Prof. Dr. Jutta Müller-Lukoschek
Rz. 264
Unklarheiten bestehen auch bei der Regelung des Art. 8 der ErbVO.
Ausdrücklich ist dort die Möglichkeit der Parteien vorgesehen, "die Erbsache" in dem Mitgliedstaat, dessen Recht der Erblasser nach Art. 22 ErbVO gewählt hatte, außergerichtlich einvernehmlich zu regeln. In diesem Fall hat das nach Art. 4 oder Art. 10 ErbVO zuständige Gericht das Verfahren zu beenden.
Dies gilt aufgrund der ausdrücklichen Regelung im ersten Halbsatz der Vorschrift selbst für solche Verfahren, die von Amts wegen eingeleitet worden sind. Die Vorschrift wird allerdings für die deutschen Gerichte nur in Einzelfällen von Interesse sein. Das streitige Verfahren wird nie von Amts wegen eingeleitet, und auch Verfahren der freiwilligen Gerichtsbarkeit sehen grundsätzlich eine Verfahrenseinleitung nur auf Antrag vor (insbesondere im Erbscheinsverfahren: der Erbschein und auch das europäische Nachlasszeugnis werden nur auf Antrag erteilt, vgl. § 2353 ff.
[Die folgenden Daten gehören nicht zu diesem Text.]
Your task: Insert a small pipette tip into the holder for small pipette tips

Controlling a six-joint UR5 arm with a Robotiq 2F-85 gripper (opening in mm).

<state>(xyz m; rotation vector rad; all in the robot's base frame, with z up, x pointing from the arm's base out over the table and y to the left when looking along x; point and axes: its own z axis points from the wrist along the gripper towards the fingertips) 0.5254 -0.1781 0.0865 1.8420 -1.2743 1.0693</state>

BGB einerseits, Art. 65 ErbVO andererseits).
Rz. 265
Aus deutscher Sicht kommt im Zusammenhang mit Art. 8 ErbVO vor allem ein Verfahren zur Nachlasssicherung in Frage, denn dieses ist von Amts wegen einzuleiten, auch wenn dem Gericht Beurteilungsspielraum hinsichtlich der Sicherungsbedürfnisses eingeräumt ist (vgl. § 1960 Abs. 1 S. 1 BGB: "… hat das Nachlassgericht für die Sicherung des Nachlasses zu sorgen,…").
Rz. 266
Nach deutschem Recht haben die Parteien keine Möglichkeit, dem Gericht das Verfahren nach § 1960 BGB zu entziehen, (sie können allenfalls Einfluss darauf nehmen, dass die Voraussetzungen entfallen, in dem sie etwa selbst Handlungen vornehmen, die das Sicherungsbedürfnis entfallen lassen). Die ErbVO greift also hier in die internen mitgliedstaatlichen Verfahrensregelungen ein; ein deutsches Gericht müsste das amtswegig eingeleitete Verfahren also beenden, wenn die Parteien eine außergerichtliche einvernehmlichen Regelung im Staat des vom Erblasser gewählten Rechts vereinbaren.
Rz. 267
Eine Regelung, wie diese Vereinbarung auszusehen hat, fehlt; ob Art. 5 Abs. 2 ErbVO entsprechend anzuwenden ist und mindestens die dort vorgesehene Form zu fordern ist, ist zumindest nicht ausdrücklich geregelt. Ebenso fehlt es an einer Bestimmung, welches Recht auf eine solch einvernehmliche Regelung anzuwenden ist (auch hier liegt es nahe, auf diese Vereinbarung das vom Erblasser gewählte Recht anzuwenden).
Rz. 268
Der erste Halbsatz von Art. 8 ErbVO spricht ausdrücklich nur von Verfahren, die von Amts wegen eingeleitet worden sind, nicht dagegen von Antragsverfahren. Es stellt sich also die Frage, ob auch Antragsverfahren durch eine entsprechende Parteivereinbarung beendet werden können. Grundsätzlich werden alle Verfahrensrechte dem Antragsteller im Antragsverfahren das Recht zubilligen, den Antrag zurückzunehmen bzw. nicht weiterzuverfolgen und das Verfahren ruhen zu lassen; mutmaßlich muss Art. 8 ErbVO im Sinne eines Erst-Recht-Schlusses dahin verstanden werden, dass eine solche Parteivereinbarung zur einvernehmlichen außergerichtlichen Regelung auch in Antragsverfahren zur Beendigung führt. Diese Interpretation lässt sich auf die Ausführungen in Erwägensgrund 29 Abs. 2 stützen, der im Übrigen als Beispiel die außergerichtliche Einigung vor einem Notar angibt. Aus Erwägensgrund 29 Abs. 3 ergibt sich insoweit eine Klarstellung, als Art. 8 ErbVO auch dann gilt, wenn das gewählte Recht nicht das eines Mitgliedstaates ist (so dass die einvernehmlichen außergerichtliche Regelung der Sache in einem Nicht-EU-Staat erfolgt).